After petting the cat that was munching happily away on the off-white tile floor, she moved back to her living room, walking through two doorways, no doors, and past a large cross on a white wall. John was sitting on the crème-colored, Victorian style chair with wooden legs and frame beside her computer desk, waiting for her. He stood up.
"Ready to go?"
Again, she considered not going. She considered saying she was too tired, thinking of Isabel, anything. She walked over to the couch and her sneakers, sitting down to slip them on and kill time. Her hair, a half wavy, half straight mess on account of the pony tail she'd kept it in all day, fell to either side of her face, and at least twice, she had to shove strands back behind her ears. It gave her more time to think up a reason, a real reason, as to why she was unable to go with John. When she was done, she looked up and spoke, standing up.
She'd made up her mind, her decision as inevitable as a gloomy, rainy day on at least one of the birthdays in a person's life.
"What are we waiting for? Come on; let's go." Angela grabbed her coat off of the arm of the clean, white couch, and putting it on, she walked over to him. "So where exactly are we going?"
John could tell there was something off with her, something not quite right. He knew her well enough to know that, by now. At least he was pretty sure he did.
But he did not ask. If it were important, she'd tell him. Hopefully. Besides, he had a feeling that he knew what was troubling her. Seeing the things she was seeing, after spending so long a time in denial… it would be hard on anybody.
And he was probably about to make it all that much worse, but she wanted to know. And John had never believed in gradual immersion.
"Ever hear of Midnite?"
Actually, she had. Around the precinct, she hadn't just heard of the infamous Constantine; Midnite and his establishment, one located in one of the seedier parts of Los Angeles, held some notoriety as well.

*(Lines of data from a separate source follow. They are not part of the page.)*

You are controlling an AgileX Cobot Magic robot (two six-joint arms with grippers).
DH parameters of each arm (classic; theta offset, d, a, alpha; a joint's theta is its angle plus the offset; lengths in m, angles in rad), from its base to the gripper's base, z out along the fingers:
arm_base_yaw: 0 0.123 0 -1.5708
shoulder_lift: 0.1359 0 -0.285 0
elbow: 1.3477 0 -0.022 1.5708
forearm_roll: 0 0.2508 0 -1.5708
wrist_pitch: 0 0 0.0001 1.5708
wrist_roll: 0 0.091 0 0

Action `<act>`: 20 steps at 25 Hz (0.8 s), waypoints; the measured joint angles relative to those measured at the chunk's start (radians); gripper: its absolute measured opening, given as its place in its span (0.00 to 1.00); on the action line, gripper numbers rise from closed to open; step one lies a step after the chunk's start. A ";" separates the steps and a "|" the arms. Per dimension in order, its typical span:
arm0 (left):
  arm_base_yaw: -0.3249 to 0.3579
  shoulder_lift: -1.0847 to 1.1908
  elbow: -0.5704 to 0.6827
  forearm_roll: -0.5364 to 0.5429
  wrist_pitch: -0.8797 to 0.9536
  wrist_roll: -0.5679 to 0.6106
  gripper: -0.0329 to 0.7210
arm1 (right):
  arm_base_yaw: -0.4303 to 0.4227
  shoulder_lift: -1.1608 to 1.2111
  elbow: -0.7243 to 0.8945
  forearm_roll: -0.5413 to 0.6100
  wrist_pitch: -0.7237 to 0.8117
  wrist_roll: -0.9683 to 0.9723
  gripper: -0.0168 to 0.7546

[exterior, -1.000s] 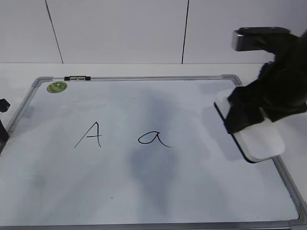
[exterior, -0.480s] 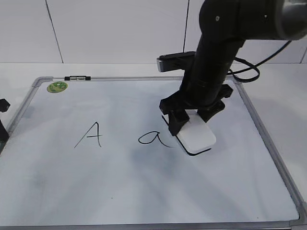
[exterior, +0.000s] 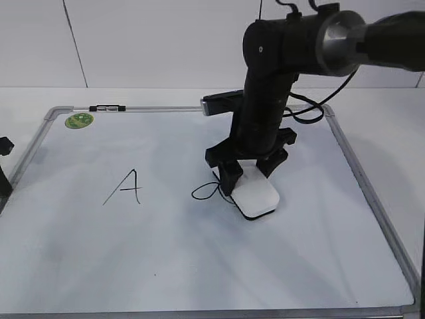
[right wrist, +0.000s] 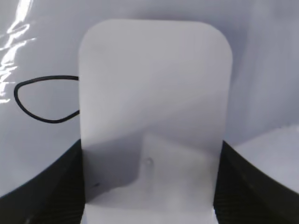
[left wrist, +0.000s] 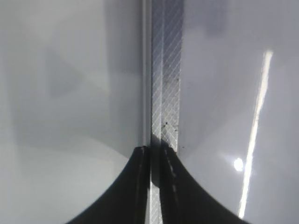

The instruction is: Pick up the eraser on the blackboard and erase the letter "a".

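Observation:
The white eraser (exterior: 255,195) lies flat on the blackboard (exterior: 166,252), held in my right gripper (exterior: 251,171), which is shut on it. In the right wrist view the eraser (right wrist: 154,107) fills the middle between the two dark fingers (right wrist: 42,186). The letter "a" (exterior: 206,193) is partly under the eraser's left edge; only its loop shows (right wrist: 42,100). The uppercase "A" (exterior: 126,187) stands to the left. My left gripper (left wrist: 154,156) is shut, its tips over the board's silver frame (left wrist: 166,70); in the exterior view only a bit of it shows at the left edge (exterior: 4,166).
A green round sticker (exterior: 79,120) and a black clip (exterior: 107,107) sit at the board's top left. The board's metal frame (exterior: 362,179) runs along the right side. The right arm (exterior: 279,60) reaches over the board's upper middle.
My right gripper has carried the eraser from the board's right edge leftward across the board; the eraser now covers the tail of the "a". The left arm has not moved.

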 joint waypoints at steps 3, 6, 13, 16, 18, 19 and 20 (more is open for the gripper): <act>0.000 0.000 0.000 0.002 0.000 0.000 0.07 | 0.005 0.029 -0.037 0.000 0.018 -0.002 0.72; 0.000 0.000 0.000 0.002 0.000 0.000 0.07 | 0.025 0.054 -0.077 -0.009 0.036 -0.012 0.72; 0.000 0.000 0.000 0.004 0.001 0.000 0.07 | 0.166 0.088 -0.125 -0.016 0.036 -0.035 0.72; 0.000 0.000 0.000 0.004 0.001 0.000 0.07 | 0.226 0.089 -0.129 -0.017 0.036 -0.043 0.72; 0.000 0.000 0.000 0.006 0.002 0.000 0.07 | 0.238 0.090 -0.129 -0.028 0.036 -0.043 0.72; 0.000 0.000 0.000 0.006 0.002 0.000 0.07 | 0.238 0.090 -0.129 -0.030 0.036 -0.040 0.72; 0.000 0.000 0.000 0.006 0.002 0.000 0.07 | 0.234 0.090 -0.129 -0.033 0.036 -0.033 0.72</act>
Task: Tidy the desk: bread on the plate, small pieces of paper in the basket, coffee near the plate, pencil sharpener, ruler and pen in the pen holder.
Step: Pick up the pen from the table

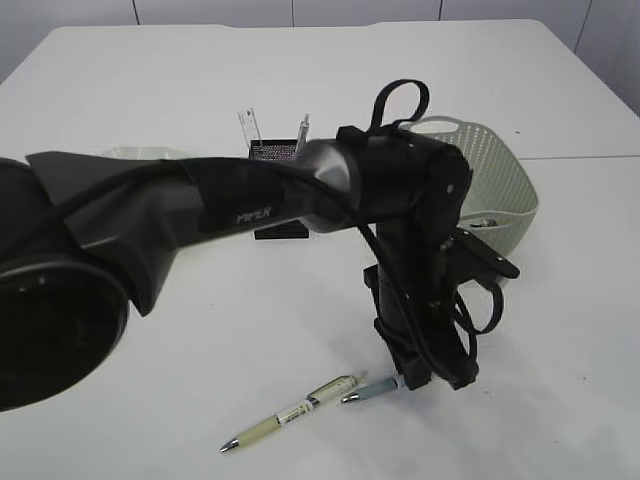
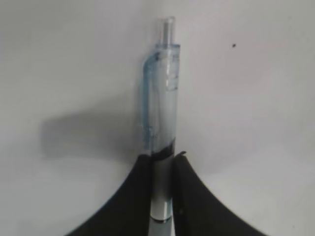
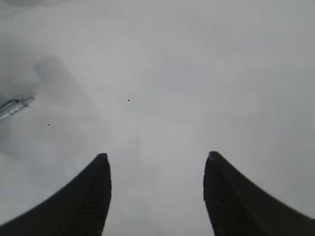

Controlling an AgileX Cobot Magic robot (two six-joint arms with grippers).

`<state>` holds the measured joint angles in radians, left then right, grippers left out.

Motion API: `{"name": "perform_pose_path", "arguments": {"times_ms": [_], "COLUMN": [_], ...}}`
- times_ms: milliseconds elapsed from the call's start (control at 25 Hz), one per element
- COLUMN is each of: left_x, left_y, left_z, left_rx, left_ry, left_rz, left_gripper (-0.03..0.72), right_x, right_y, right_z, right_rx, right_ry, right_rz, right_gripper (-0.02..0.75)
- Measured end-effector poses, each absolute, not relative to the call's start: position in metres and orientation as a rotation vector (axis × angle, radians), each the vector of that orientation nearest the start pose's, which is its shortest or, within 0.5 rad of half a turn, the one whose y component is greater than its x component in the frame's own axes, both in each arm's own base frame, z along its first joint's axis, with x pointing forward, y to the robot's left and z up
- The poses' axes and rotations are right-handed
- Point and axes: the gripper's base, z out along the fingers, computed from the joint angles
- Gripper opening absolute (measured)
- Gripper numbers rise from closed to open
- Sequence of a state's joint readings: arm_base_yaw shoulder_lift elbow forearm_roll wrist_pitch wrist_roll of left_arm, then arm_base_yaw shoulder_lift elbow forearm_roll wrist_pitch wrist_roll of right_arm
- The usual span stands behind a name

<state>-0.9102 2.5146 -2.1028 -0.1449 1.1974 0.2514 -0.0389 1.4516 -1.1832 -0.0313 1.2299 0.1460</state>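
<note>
My left gripper (image 1: 405, 382) reaches across the table, low over its front. It is shut on a clear blue pen (image 1: 368, 393), which sticks out to the left at table level. In the left wrist view the jaws (image 2: 162, 169) pinch the pen (image 2: 165, 98) near its silver band. A cream pen (image 1: 290, 412) lies loose on the table just left of it. The black mesh pen holder (image 1: 272, 152) stands behind the arm with a clear ruler (image 1: 248, 128) in it. My right gripper (image 3: 156, 169) is open and empty over bare table, with the blue pen's end (image 3: 15, 105) at its left.
A pale green basket (image 1: 505, 180) stands at the right, partly behind the arm. A pale plate rim (image 1: 135, 153) shows at the back left. The left arm hides the table's middle. Bread, coffee, sharpener and paper pieces are out of view.
</note>
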Motion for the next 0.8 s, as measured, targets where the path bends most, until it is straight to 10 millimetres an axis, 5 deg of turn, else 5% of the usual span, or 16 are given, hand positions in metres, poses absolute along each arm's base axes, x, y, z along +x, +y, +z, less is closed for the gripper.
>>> {"name": "perform_pose_path", "arguments": {"times_ms": [520,680,800], "left_x": [0.293,0.294,0.292], "left_y": [-0.387,-0.384,-0.385], "left_z": [0.240,0.253,0.241], "left_rx": [1.469,1.408,1.361], "left_ry": [2.512,2.467,2.429], "left_rz": [-0.447,-0.537,-0.599], "left_gripper": [0.060,0.060,0.060], "right_x": [0.269,0.269,0.269], "right_y": [-0.013,-0.013,-0.013], "right_z": [0.295,0.295,0.295], "right_rx": [0.263,0.263,0.263], "right_ry": [2.969,2.969,2.969], "right_rz": [-0.032,-0.032,-0.032], "right_gripper": [0.438,0.438,0.438]}}
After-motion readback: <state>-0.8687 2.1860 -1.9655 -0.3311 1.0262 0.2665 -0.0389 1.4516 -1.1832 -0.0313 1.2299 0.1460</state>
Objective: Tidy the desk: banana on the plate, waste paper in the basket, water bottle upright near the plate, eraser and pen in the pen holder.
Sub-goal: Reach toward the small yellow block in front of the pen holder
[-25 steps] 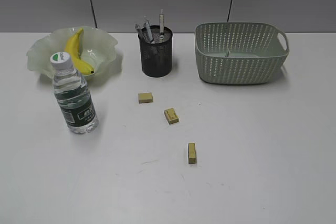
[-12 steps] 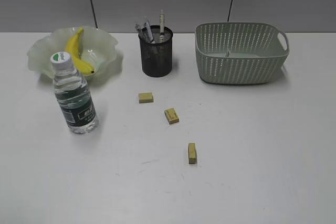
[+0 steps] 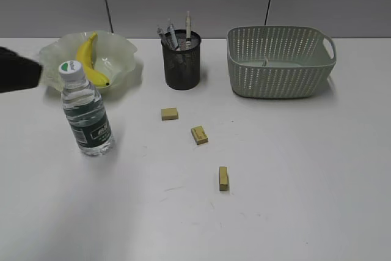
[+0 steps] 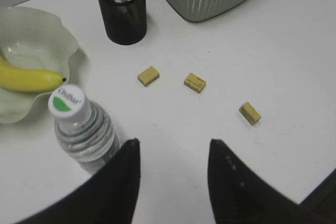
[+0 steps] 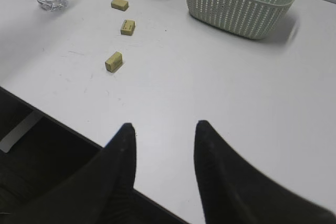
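Note:
The banana [image 3: 87, 56] lies in the plate [image 3: 125, 53] at the back left. The water bottle [image 3: 87, 111] stands upright in front of the plate. Pens stand in the pen holder [image 3: 181, 62]. Three yellow erasers lie on the desk: one [image 3: 170, 113], a second [image 3: 199, 134] and a third [image 3: 223, 178]. My left gripper [image 4: 174, 145] is open and empty above the desk, just right of the bottle [image 4: 84, 132]. My right gripper [image 5: 164, 127] is open and empty over the desk's front edge. I cannot make out the waste paper.
The basket [image 3: 278, 71] stands at the back right. A dark blur of my left arm [image 3: 18, 68] enters the exterior view at the left edge, beside the plate. A grey wall runs behind the desk [image 3: 293, 169].
My left arm has come into the exterior view from the left edge; it was out of sight before. The objects have not moved.

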Controlling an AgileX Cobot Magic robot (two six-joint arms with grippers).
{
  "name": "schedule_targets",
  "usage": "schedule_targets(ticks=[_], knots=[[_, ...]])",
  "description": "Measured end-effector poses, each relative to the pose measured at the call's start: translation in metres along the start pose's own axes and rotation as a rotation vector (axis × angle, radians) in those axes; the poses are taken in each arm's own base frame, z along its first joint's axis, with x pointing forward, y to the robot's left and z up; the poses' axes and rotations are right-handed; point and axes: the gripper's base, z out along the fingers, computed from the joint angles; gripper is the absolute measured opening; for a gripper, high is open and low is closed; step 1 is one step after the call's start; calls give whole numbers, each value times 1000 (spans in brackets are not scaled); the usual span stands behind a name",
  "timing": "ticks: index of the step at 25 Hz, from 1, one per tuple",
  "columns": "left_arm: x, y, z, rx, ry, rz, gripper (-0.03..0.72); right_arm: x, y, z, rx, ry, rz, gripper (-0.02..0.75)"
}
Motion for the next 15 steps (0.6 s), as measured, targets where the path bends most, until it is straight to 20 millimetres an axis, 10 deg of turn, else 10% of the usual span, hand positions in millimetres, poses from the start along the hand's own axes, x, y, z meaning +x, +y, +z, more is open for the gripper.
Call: schedule_targets(ticks=[8,15], knots=[[-60,-12,87,52,101,159,333,0,0,0,0,-1,0,309],[-99,-17,172,28,250,275,496,0,0,0,0,-3,0,309]])
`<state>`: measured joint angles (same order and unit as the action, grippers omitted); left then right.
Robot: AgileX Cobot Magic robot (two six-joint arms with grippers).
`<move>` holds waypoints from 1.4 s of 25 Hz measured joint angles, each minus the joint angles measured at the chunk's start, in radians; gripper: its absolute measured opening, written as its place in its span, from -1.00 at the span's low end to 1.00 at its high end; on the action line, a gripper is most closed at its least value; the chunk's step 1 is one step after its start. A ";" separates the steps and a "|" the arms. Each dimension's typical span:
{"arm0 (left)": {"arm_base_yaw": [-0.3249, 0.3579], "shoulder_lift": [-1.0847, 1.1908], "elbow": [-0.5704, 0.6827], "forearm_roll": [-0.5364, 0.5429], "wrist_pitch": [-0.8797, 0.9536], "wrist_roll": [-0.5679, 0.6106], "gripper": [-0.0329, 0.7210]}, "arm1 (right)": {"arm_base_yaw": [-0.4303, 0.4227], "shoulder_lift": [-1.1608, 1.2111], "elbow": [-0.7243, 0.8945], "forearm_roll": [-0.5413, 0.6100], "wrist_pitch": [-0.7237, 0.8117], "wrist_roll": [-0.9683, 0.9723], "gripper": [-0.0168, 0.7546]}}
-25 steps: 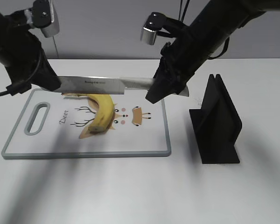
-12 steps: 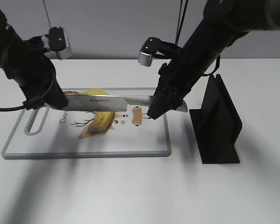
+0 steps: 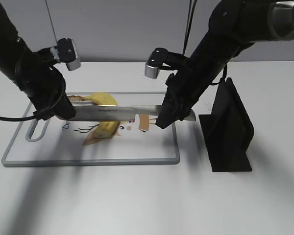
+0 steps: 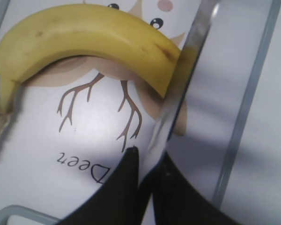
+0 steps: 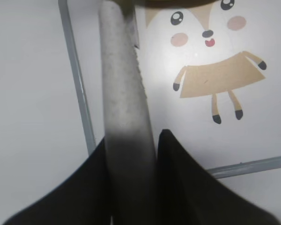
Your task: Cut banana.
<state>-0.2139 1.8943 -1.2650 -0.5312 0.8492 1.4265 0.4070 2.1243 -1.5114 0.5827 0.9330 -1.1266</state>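
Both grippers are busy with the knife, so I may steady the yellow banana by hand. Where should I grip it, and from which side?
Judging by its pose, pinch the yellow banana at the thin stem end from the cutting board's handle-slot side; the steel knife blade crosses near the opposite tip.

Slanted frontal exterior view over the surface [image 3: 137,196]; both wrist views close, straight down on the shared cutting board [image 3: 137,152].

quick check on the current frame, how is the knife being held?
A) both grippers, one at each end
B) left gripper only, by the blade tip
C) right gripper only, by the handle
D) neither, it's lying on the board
A: the knife spans between the left gripper pinching the blade end and the right gripper clamped on the handle, over the banana.
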 joint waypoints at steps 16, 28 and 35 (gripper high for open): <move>-0.006 0.044 0.000 -0.016 -0.032 0.000 -0.76 | 0.000 0.020 0.000 -0.027 -0.047 -0.003 -0.39; -0.006 0.051 0.000 -0.022 -0.028 0.000 -0.76 | 0.000 0.021 0.000 -0.033 -0.051 -0.006 -0.39; -0.006 0.051 0.000 -0.020 -0.022 -0.002 -0.76 | 0.001 0.021 0.000 -0.033 -0.045 -0.006 -0.39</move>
<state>-0.2195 1.9449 -1.2650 -0.5514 0.8276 1.4247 0.4081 2.1455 -1.5114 0.5495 0.8882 -1.1327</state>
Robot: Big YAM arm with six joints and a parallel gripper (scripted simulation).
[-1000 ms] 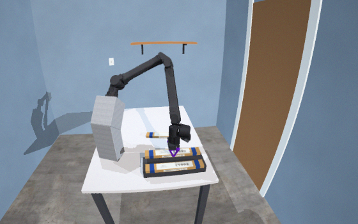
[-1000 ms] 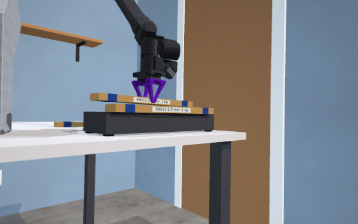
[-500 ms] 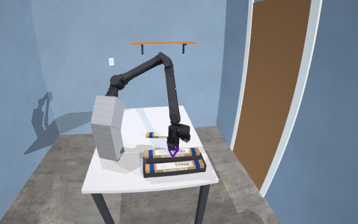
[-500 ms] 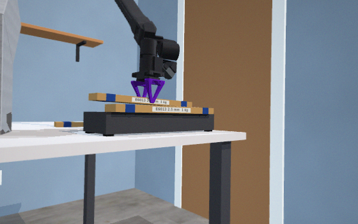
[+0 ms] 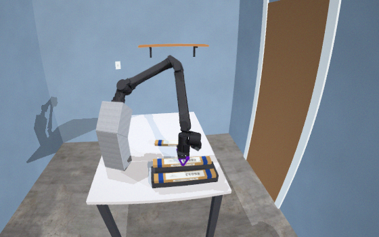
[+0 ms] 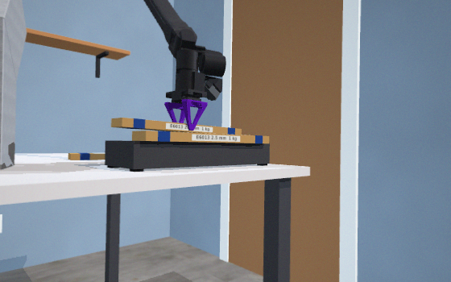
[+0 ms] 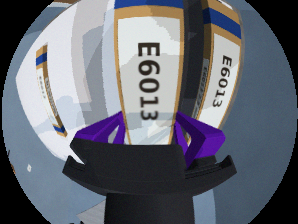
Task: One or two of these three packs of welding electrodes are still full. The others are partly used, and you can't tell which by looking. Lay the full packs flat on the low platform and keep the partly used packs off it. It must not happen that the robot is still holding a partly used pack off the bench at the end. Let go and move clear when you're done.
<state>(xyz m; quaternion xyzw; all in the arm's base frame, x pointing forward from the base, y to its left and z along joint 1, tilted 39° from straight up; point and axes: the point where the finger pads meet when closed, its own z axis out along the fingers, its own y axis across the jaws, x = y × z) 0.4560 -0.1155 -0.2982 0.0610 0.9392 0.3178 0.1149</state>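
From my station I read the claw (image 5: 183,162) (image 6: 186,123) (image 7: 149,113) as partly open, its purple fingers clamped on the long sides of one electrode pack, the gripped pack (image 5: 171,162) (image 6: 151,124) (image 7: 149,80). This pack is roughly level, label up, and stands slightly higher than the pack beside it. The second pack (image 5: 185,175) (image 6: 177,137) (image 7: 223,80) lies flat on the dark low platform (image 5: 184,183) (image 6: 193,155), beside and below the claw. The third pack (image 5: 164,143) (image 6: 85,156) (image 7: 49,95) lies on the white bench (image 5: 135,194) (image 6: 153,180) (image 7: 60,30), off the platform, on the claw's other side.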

She looked up at him, their bodies once again very, very close to one another.
"Isn't that a nightclub?" Her face radiated confusion. Why were they going to a nightclub?
"Yeah, but one where only a special few can get in."
"Special few?" Angela had a feeling she knew what he meant, but she just wanted to be sure…
"Half-breeds and psychics, Angela," he elaborated. "Half-breeds and psychics."
Although it wouldn't do much good, she made sure to have her gun and badge on her as they left.
In front of her apartment building was the taxi, and Angela got in the passenger-side seat, John in the driver's seat.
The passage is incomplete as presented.